No habiéndose desplegado actividad probatoria ni argumentario tendente a acreditar tal conocimiento por parte del consumidor, la acción no se halla prescrita.
Se declara la devolución del depósito constituido para apelar.
Por lo expuesto la Sección Primera de la Audiencia Provincial pronuncia el siguiente
Fallo
Se estima el recurso de apelación interpuesto por la representación procesal de Wizink Bank contra la sentencia dictada el 6 de marzo de 2025 por el Juzgado de Primera instancia número 2 de Ourense en autos de procedimiento ordinario n.º 138/2024 -rollo de Sala n.º 603/2025, resolución que se revoca.
En su lugar, estimamos la petición subsidiaria contenida en la demanda y declaramos la no incorporación al contrato de tarjeta de crédito revolving celebrado entre las partes y la nulidad, por abusivas, de las cláusulas relativas al tipo de interés remuneratorio y sistema de amortización revolving.
Tal declaración conlleva la nulidad del contrato de tarjeta celebrado, lo que supone la recíproca restitución de las prestaciones, con devengo de los intereses legales desde la fecha de los respectivos abonos, conforme al artículo 1303 del código civil.

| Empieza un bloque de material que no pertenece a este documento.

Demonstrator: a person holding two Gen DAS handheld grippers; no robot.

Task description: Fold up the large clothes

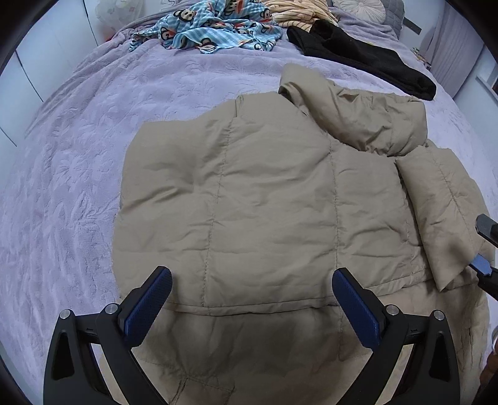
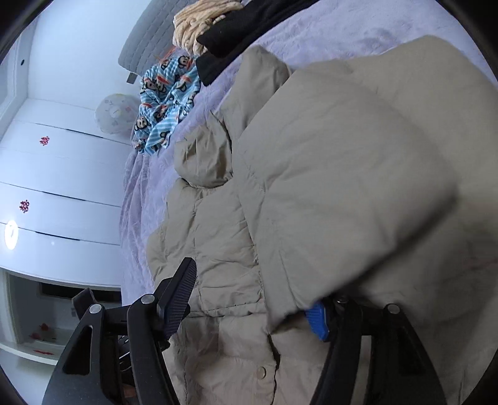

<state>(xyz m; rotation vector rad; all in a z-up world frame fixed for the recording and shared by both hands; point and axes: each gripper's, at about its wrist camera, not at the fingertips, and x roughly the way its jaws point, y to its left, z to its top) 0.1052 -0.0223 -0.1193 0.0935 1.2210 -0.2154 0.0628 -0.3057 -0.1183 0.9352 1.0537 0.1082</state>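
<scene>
Down at the near edge of the left wrist view, the left tongs [image 1: 251, 282] stand wide over the beige puffer jacket [image 1: 264, 199], their blue pads clear of the fabric and nothing between them. Just ahead of them the jacket lies spread on the lilac bedspread [image 1: 71, 174], quilted panels facing up, a hem seam running across between the two fingers. To their right, a sleeve [image 1: 445, 212] is folded in over the body, and the right tongs [image 1: 485, 249] show at that edge of the view, one blue pad beside the sleeve's end.

From the right wrist view, the right tongs [image 2: 255, 299] are parted; the sleeve's puffy cuff drapes over the blue-padded finger [image 2: 317, 321] and hides most of it, while the dark finger [image 2: 179, 299] stands free of the cloth. Whether any pad presses on the fabric cannot be told, though the fingers are not clamped on it.

Farther ahead of the left tongs, the hood [image 1: 367, 118] is bunched at the collar. Beyond that lie a black garment [image 1: 367, 59], a blue monkey-print cloth [image 1: 218, 28] and a striped cream garment [image 1: 298, 12].
</scene>
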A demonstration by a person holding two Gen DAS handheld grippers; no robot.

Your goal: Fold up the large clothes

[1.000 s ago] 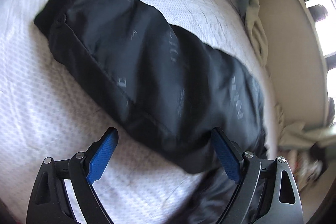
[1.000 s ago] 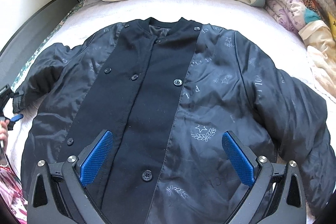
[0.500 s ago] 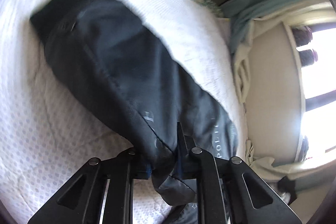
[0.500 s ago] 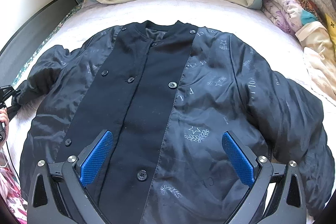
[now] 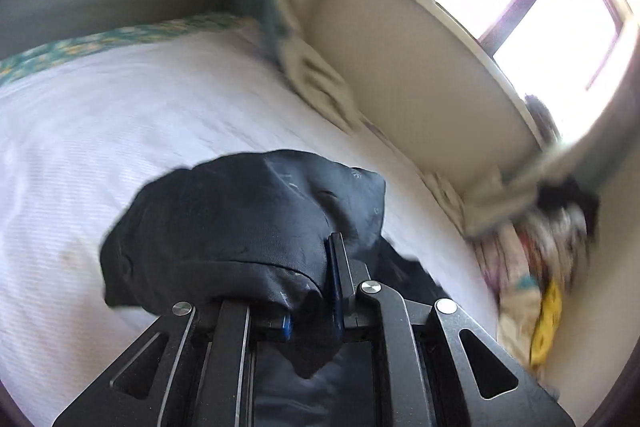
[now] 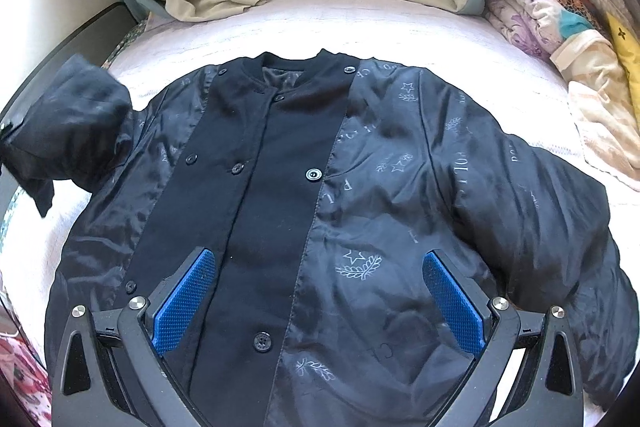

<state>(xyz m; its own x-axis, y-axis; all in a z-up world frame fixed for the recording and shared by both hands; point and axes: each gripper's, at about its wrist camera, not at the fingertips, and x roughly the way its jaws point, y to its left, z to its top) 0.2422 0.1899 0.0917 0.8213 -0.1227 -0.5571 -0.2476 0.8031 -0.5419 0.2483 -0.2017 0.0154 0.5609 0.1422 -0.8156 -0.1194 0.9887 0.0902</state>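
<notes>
A black jacket (image 6: 320, 211) is lying face up and buttoned on the white bed cover (image 6: 360, 27), collar toward the headboard, and the folding is only just getting under way. The left gripper (image 5: 316, 291) is pinching the cuff end of one sleeve (image 5: 240, 219); its jaws have just been closing and are now clamped together on the dark fabric, which is bunching up and draping over the fingers. In the right wrist view that same sleeve (image 6: 76, 123) is standing lifted clear of the bed at the jacket's left edge, curled inward toward the chest but not yet laid across it. The right gripper (image 6: 320, 295) is hovering above the lower front of the jacket with its blue pads (image 6: 186, 299) spread wide apart and nothing between them. The other sleeve (image 6: 560, 219) is lying stretched out to the side, untouched, and the body is showing no crease or fold. By the look of it, nearly everything is left: bringing this sleeve over the front, doing the same with the far one, then folding the body. A heap of bedding (image 6: 560, 19) is sitting beside the jacket, apart from it.
</notes>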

Las costas devengadas en primera instancia se imponen a la parte demandada, no realizándose imposición de las devengadas en esta alzada.
Procede la devolución del depósito constituido para apelar.
Contra la presente resolución, podrán las partes legitimadas interponer, en su caso, recurso de casación en el plazo de veinte días ante esta Audiencia.
Así por esta nuestra sentencia, de la que en unión a los autos originales se remitirá certificación al Juzgado de procedencia para su ejecución y demás efectos, juzgando en segunda instancia, lo pronunciamos, mandamos y firmamos.
La difusión del texto de esta resolución a partes no interesadas en el proceso en el que ha sido dictada sólo podrá llevarse a cabo previa disociación de los datos de carácter personal que los mismos contuvieran y con pleno respeto al derecho a la intimidad, a los derechos de las personas que requieran un especial deber de tutelar o a la garantía del anonimato de las víctimas o perjudicados, cuando proceda.
Los datos personales incluidos en esta resolución no podrán ser cedidos, ni comunicados con fines contrarios a las leyes.